• _DIRECTIONS FOR THIS TASK_
Write out every line exactly, from the first line of the records below through the line that contains "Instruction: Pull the".

(Extracted records)
______________________________

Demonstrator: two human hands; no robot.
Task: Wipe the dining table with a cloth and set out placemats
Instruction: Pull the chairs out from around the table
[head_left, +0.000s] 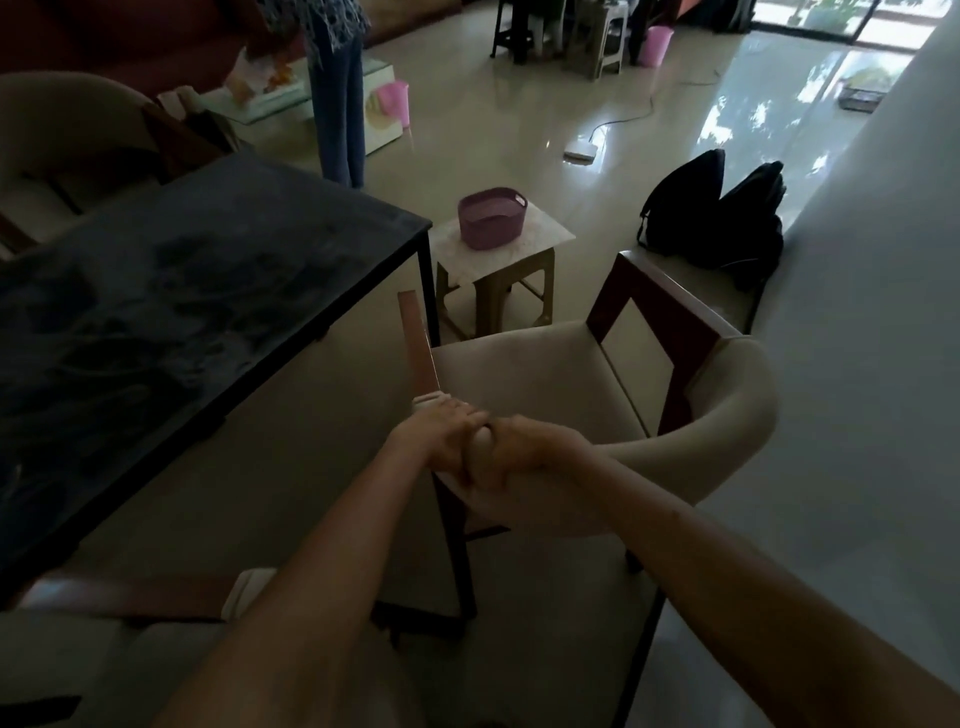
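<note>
Dining table: my dark rectangular dining table with a black frame (171, 291) fills the left side, its top streaked and bare; I see no cloth or placemat on it.
Left hand: my left hand (447, 441) rests on the near end of the cream upholstered armchair with dark red wood frame (545, 364), fingers curled over the front of its armrest, gripping it.
Right hand: my right hand (524, 467) sits just beside the left, touching it, fingers wrapped round the same rounded cream rail of the chair.
Table edge: the table's near long edge runs diagonally from lower left up to its far right corner; the chair's left wooden armrest comes close to that corner leg.
Open floor: a strip of pale glossy tiled floor (597, 104) lies between table and chair, and widens well beyond them.
Stool: a small beige plastic stool with a marbled top (498, 270) stands past the table corner, carrying a purple oval plastic basket (492, 217).
Right side: a white wall (883, 312) closes in near the chair's back; two black backpacks (717, 213) lean there on another seat.
Near left: a second cream chair's arm (130, 597) sits below the table edge.
Far: a person in blue jeans (336, 93) stands beyond the table beside a pink bin (394, 101).
</note>
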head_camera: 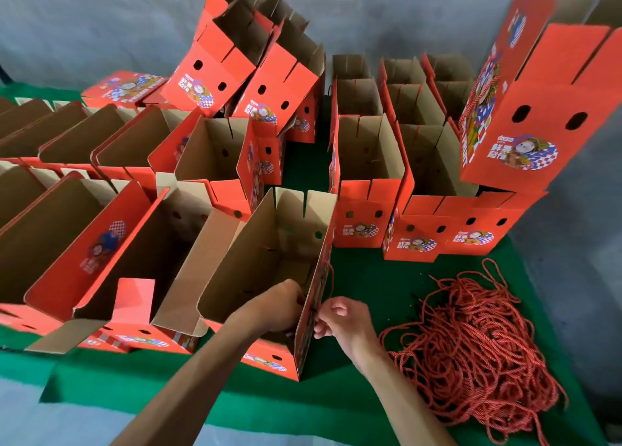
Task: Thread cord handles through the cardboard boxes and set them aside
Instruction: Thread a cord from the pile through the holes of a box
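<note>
Open green tabletop [363, 277] lies between the near box [269, 260] and the cord pile [471, 338] — passable. Packed box rows [101, 176] block left and rear; a narrow green gap [304, 166] runs rearward.

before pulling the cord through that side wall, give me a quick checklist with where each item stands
1. Left hand inside the box, behind the wall: ok.
2. Right hand outside, pinching at the wall's hole: ok.
3. Red cord hanging along the outer wall above that hand: ok.
4. Cord end passed through the hole: cannot tell, hidden by the wall.
5. Box upright on the green cloth: ok.
6. Spare cord pile close to the right hand: ok.
</note>
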`<state>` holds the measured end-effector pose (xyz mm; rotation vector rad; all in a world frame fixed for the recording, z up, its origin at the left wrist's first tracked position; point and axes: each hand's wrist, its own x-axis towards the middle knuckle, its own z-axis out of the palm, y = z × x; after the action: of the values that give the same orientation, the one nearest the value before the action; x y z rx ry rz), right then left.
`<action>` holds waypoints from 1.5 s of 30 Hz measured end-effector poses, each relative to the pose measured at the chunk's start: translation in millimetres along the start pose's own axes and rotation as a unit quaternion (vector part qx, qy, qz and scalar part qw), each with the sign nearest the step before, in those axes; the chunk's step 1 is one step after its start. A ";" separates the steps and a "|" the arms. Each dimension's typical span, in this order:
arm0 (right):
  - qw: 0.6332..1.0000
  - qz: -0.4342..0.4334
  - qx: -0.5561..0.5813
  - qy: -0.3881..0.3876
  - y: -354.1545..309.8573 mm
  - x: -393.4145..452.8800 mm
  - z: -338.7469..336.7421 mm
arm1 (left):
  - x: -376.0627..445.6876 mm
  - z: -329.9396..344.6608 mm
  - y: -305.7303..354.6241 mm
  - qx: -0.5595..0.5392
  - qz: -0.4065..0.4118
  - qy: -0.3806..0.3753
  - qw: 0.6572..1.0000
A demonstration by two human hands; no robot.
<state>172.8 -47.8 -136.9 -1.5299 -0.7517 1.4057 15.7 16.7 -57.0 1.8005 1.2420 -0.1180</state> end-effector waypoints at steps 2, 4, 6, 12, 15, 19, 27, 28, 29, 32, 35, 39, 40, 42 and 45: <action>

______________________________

• _ANSWER TO THIS TASK_
Demonstrator: two human hands; no robot.
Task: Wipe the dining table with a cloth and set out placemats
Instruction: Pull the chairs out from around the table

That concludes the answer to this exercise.